Dendritic cells regulate the innate-adaptive balance in lymph nodes for optimal host defense

Lymph nodes (LNs) enable innate defense to limit pathogen dissemination while also driving adaptive immunity. Yet, certain innate responses can restrict adaptive processes, suggesting that these must be tightly regulated. Here, we report that after infection or immunization, LN architecture is rapidly altered, with large-scale, polarized recruitment of neutrophils and monocytes from inflamed blood vessels, and intranodal repositioning of NK cells. Mechanistically, dendritic cells (DCs) promote this process through expression of inflammatory chemokines and integrin ligands. While necessary for efficient pathogen containment, DC-driven innate cell responses paradoxically limit early adaptive immunity, with infiltrating neutrophils displacing lymphocytes and reducing the LN area available for T cell priming. Upon threat secession however, DCs and DC-recruited monocytes phagocytose the neutrophils, restoring tissue architecture and generating polarized domains for downstream adaptive immune cell activation.
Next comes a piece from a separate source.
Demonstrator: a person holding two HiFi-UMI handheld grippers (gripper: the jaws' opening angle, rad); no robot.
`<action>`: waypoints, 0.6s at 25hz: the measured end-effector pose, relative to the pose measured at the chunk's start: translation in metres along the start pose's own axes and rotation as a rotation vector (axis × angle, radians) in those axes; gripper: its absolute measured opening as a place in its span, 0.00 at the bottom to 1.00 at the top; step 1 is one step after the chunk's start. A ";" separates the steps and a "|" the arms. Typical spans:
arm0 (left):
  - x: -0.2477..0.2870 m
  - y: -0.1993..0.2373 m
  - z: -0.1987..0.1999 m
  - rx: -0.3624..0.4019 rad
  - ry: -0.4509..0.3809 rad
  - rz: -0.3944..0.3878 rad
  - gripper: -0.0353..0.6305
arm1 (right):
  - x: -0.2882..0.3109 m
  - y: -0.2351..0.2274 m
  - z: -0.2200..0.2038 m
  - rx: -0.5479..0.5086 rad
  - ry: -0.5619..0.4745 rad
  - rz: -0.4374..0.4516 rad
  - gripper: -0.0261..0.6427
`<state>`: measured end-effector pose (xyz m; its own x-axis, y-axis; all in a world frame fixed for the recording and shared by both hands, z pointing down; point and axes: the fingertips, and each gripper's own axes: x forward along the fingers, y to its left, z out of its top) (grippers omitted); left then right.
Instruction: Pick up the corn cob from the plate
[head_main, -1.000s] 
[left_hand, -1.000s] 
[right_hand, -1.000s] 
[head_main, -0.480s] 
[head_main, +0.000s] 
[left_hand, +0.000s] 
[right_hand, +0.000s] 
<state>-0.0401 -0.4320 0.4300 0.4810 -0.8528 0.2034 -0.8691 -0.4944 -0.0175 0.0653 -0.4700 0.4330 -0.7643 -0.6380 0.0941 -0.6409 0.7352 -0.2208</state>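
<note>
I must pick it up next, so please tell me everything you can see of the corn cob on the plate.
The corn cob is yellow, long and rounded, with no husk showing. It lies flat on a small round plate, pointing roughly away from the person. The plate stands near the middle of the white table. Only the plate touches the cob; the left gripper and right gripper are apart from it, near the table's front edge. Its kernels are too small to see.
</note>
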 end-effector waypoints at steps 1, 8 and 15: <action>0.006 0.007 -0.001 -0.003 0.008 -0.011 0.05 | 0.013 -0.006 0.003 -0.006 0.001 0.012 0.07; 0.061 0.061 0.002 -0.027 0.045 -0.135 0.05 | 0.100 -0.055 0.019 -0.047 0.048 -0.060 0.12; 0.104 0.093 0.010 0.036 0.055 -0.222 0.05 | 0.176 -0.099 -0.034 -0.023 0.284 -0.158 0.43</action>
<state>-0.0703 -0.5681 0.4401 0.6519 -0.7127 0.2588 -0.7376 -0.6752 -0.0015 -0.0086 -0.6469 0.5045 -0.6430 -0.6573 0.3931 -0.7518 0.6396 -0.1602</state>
Thus, DCs orchestrate innate cell organization during inflammation, serving as rheostats of innate versus adaptive functions of the LN. RNA sequencing was performed to identify genes upregulated by DCs during early inflammation. Resident DC1s and DC2s were sorted from LNs at steady state as well as 6 hours post-CpG administration. We also performed intravascular staining with fluorescent anti-CD11c antibody to further sort on vasculature-associated and non-associated populations, to ask whether there were differences based on proximity to blood vessels.